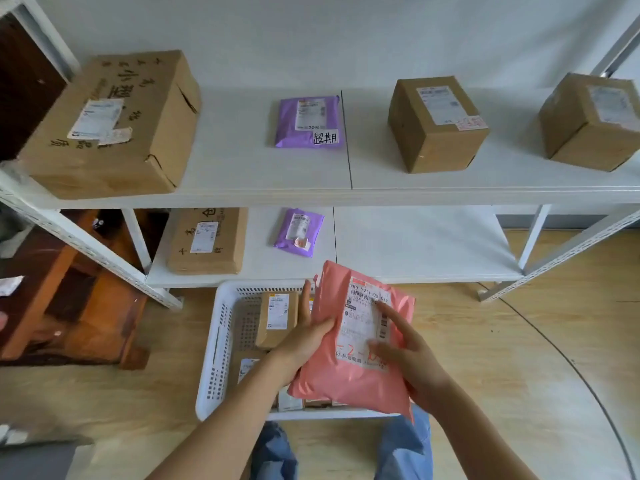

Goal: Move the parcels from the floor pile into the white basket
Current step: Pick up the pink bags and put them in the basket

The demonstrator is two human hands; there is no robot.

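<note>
— Two hands on one item? Enter it.
— Pink parcel [349,368], label up, held over the right half of the white basket [221,341]. Left hand [304,344] grips its left edge, thumb on top. Right hand [412,355] supports its right edge, fingers spread, forefinger on the label.
— Basket contents?
— Brown box [277,318] near the far rim; more parcels partly hidden beneath.
— Surroundings?
— White shelf [415,181]: cardboard boxes, purple mailers [308,121].

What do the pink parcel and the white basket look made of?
Pink parcel: seemingly a soft plastic mailer with a slight sheen, creasing under the hands, paper label stuck on. White basket: apparently rigid moulded plastic, its walls perforated with regular slots.
</note>
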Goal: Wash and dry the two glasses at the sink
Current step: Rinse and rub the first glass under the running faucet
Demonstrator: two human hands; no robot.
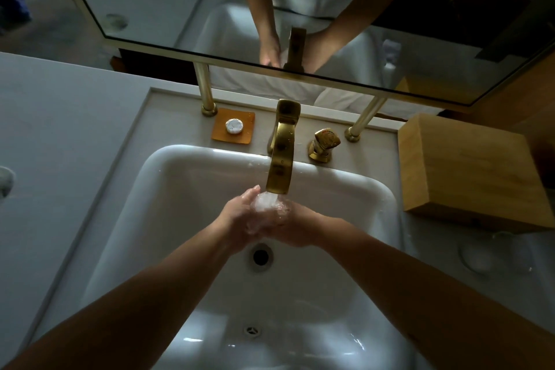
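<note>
Two clear glasses (477, 257) (514, 249) stand close together on the counter right of the sink, hard to see in the dim light. Over the white sink (168, 177), my left hand (240, 216) and my right hand (295, 227) are pressed together under the gold faucet (280, 156). Water runs from the spout onto my palms, with foam between them. Neither hand holds a glass.
A gold tap handle (324, 143) sits right of the faucet. A round white soap rests on an orange dish (232, 126) behind the basin. A wooden box (468, 171) stands at the right, just behind the glasses. A mirror (270, 9) hangs above. A round glassy object (4, 180) shows at the left edge.
</note>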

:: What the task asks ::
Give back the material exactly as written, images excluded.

:: Exercise solution ::
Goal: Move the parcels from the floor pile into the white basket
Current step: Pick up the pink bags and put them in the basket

The demonstrator is two human hands; there is no robot.

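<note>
— Two hands on one item? Enter it.
— Pink parcel [349,368], label up, held over the right half of the white basket [221,341]. Left hand [304,344] grips its left edge, thumb on top. Right hand [412,355] supports its right edge, fingers spread, forefinger on the label.
— Basket contents?
— Brown box [277,318] near the far rim; more parcels partly hidden beneath.
— Surroundings?
— White shelf [415,181]: cardboard boxes, purple mailers [308,121].

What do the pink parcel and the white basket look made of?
Pink parcel: seemingly a soft plastic mailer with a slight sheen, creasing under the hands, paper label stuck on. White basket: apparently rigid moulded plastic, its walls perforated with regular slots.
</note>
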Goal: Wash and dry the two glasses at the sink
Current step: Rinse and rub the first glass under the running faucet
Demonstrator: two human hands; no robot.
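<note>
Two clear glasses (477, 257) (514, 249) stand close together on the counter right of the sink, hard to see in the dim light. Over the white sink (168, 177), my left hand (240, 216) and my right hand (295, 227) are pressed together under the gold faucet (280, 156). Water runs from the spout onto my palms, with foam between them. Neither hand holds a glass.
A gold tap handle (324, 143) sits right of the faucet. A round white soap rests on an orange dish (232, 126) behind the basin. A wooden box (468, 171) stands at the right, just behind the glasses. A mirror (270, 9) hangs above. A round glassy object (4, 180) shows at the left edge.
</note>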

Nothing remains to be done for this exercise.